• **Task description**: Reproduce all the data exactly, without pictures.

╭──

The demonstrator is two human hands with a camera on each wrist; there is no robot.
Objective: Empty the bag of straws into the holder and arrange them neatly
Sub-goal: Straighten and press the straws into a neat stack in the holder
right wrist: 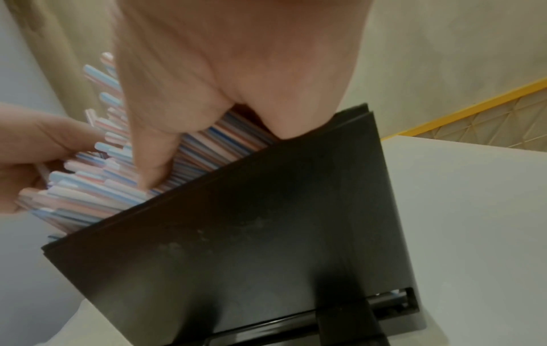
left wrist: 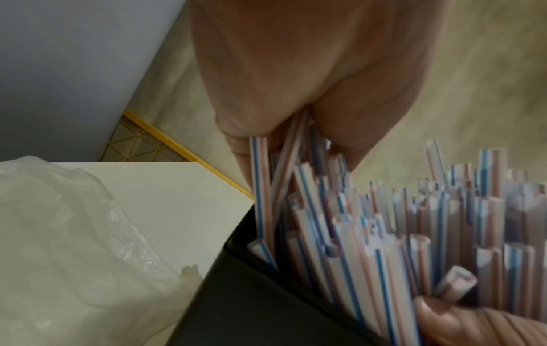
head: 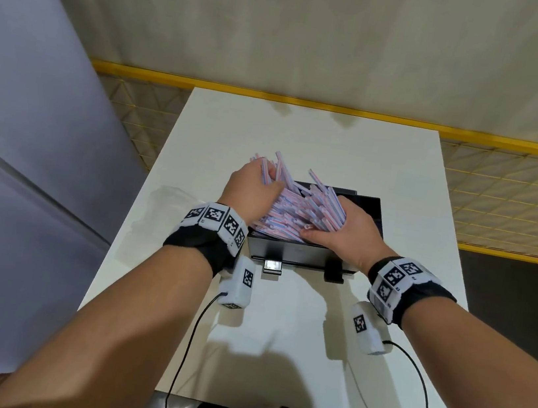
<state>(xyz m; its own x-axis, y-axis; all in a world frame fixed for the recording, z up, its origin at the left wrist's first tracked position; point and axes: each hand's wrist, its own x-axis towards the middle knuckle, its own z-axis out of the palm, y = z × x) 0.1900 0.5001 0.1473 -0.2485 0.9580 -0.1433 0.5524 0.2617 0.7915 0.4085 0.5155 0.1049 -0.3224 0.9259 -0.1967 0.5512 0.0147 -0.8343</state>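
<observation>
A black box-shaped holder [head: 288,251] [right wrist: 251,234] stands mid-table, crammed with pink-and-blue striped straws [head: 298,208] [left wrist: 384,234] that lean and stick out unevenly toward the far left. My left hand [head: 253,184] [left wrist: 296,93] grips several straws at the pile's far left, fingers curled round them. My right hand [head: 350,229] [right wrist: 222,70] cups the pile's near right corner, its thumb lying across the straw ends; its fingers are buried among the straws. The empty clear plastic bag [head: 168,196] [left wrist: 74,234] lies crumpled on the table left of the holder.
The white table [head: 278,326] has bare surface in front of and behind the holder. A yellow-framed wire fence [head: 504,188] runs behind the table. A grey wall [head: 28,135] stands to the left. Cables trail from both wrist cameras.
</observation>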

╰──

• **The answer**:
The demonstrator is two human hands with a camera on each wrist; there is no robot.
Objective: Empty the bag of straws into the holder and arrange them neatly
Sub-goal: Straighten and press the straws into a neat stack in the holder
right wrist: 
left wrist: 
head: 
<state>(xyz m; its own x-axis, y-axis; all in a world frame fixed for the recording, z up, its origin at the left wrist's first tracked position; point and axes: each hand's wrist, its own x-axis towards the middle knuckle, its own z-axis out of the palm, y = z × x) 0.1900 0.5001 0.1473 -0.2485 0.9580 -0.1433 0.5524 0.2617 0.7915 0.4085 0.5155 0.1049 -0.3224 0.9259 -0.1967 0.5512 0.0147 -0.8343</state>
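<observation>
A black box-shaped holder [head: 288,251] [right wrist: 251,234] stands mid-table, crammed with pink-and-blue striped straws [head: 298,208] [left wrist: 384,234] that lean and stick out unevenly toward the far left. My left hand [head: 253,184] [left wrist: 296,93] grips several straws at the pile's far left, fingers curled round them. My right hand [head: 350,229] [right wrist: 222,70] cups the pile's near right corner, its thumb lying across the straw ends; its fingers are buried among the straws. The empty clear plastic bag [head: 168,196] [left wrist: 74,234] lies crumpled on the table left of the holder.
The white table [head: 278,326] has bare surface in front of and behind the holder. A yellow-framed wire fence [head: 504,188] runs behind the table. A grey wall [head: 28,135] stands to the left. Cables trail from both wrist cameras.
</observation>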

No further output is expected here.